La commission a également établi un état des lieux de la situation actuelle des créances. « Nous avons envoyé un canevas à l’ensemble des entreprises pour nous renseigner de leurs situations vis-à-vis des collectivités territoriales, des entreprises publiques et des entreprises privées », a souligné Hammad Kassal. Et d’ajouter que « ceci nous permettra de concevoir une stratégie à même de résoudre le problème de règlement des factures en suspens, et ce, en partenariat avec les autres parties prenantes ».
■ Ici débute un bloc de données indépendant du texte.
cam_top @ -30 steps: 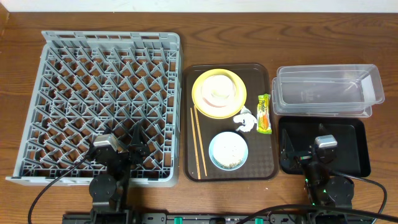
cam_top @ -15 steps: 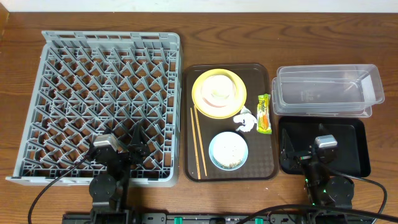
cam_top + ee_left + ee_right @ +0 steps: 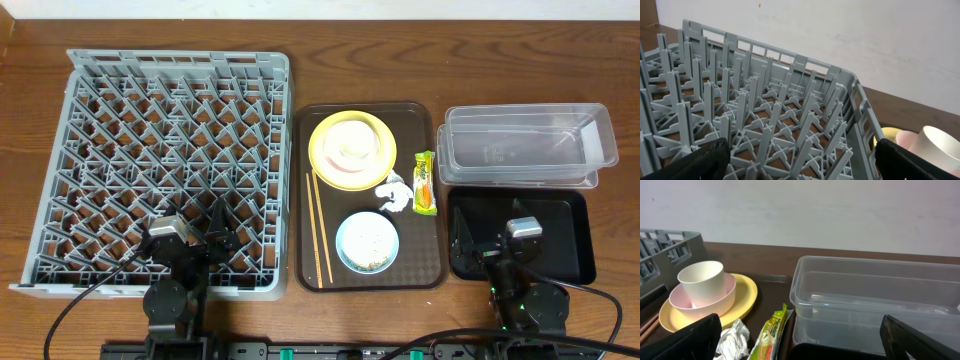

Outre le problème des factures en suspens, « les entreprises privées font face à la complexité des procédures administratives ». Par exemple, souligne Hammad Kassal, « le délai de paiement de 56 jours annoncé par la tutelle démarre à partir du moment où l’administration accepte et accuse la réception de la facture. Or, le dossier peut éventuellement trainer jusqu’à 6 mois au niveau des administrations publiques avant qu’il ne soit traité. Cette situation est encore plus compliquée, car elle échappe au contrôle de l’administration centrale ».
Sur ce volet, ajoute notre source, « il est indispensable d’opter pour la simplification globale et la digitalisation des procédures permettant de minimiser les délais de paiement, mais également, le contact entre l’ordonnateur, ou le comptable, et l’entreprise ».
Le « shaming » en dernier recours?
D’autres mesures sont actuellement menées pour assurer le respect des délais de paiement. Contacté par nos confrères de La Vie Eco, Abderrahmane Semmar, patron de la direction des entreprises publiques et de la privatisation (DEPP) au ministère des Finances, a évoqué la réduction du délai à 56 jours, soit moins que le délai légal (60 jours pour le public, à raison de 45 jours pour l’ordonnateur et 15 jours chez le comptable public).
Pour les créances en souffrance, les prestataires touchés ont le droit de saisir directement l’établissement concerné, lequel doit expliquer les raisons du blocage dans un délai maximal de 10 jours, et ce, à travers le ministère des Finances, rapporte la même source.
En outre, le Maroc serait prêt à mettre en place une « name and shame list », ou nommer et couvrir de honte. Il s’agit d’un moyen de dénoncer publiquement toute entreprise qui se serait mal comportée. « Nous donnons la priorité aux chantiers, mais nous allons sûrement nous acheminer vers la publication de cette liste efficace pour assainir les habitudes de paiement dans les milieux des affaires », annonce le directeur de la DEPP à la Vie éco.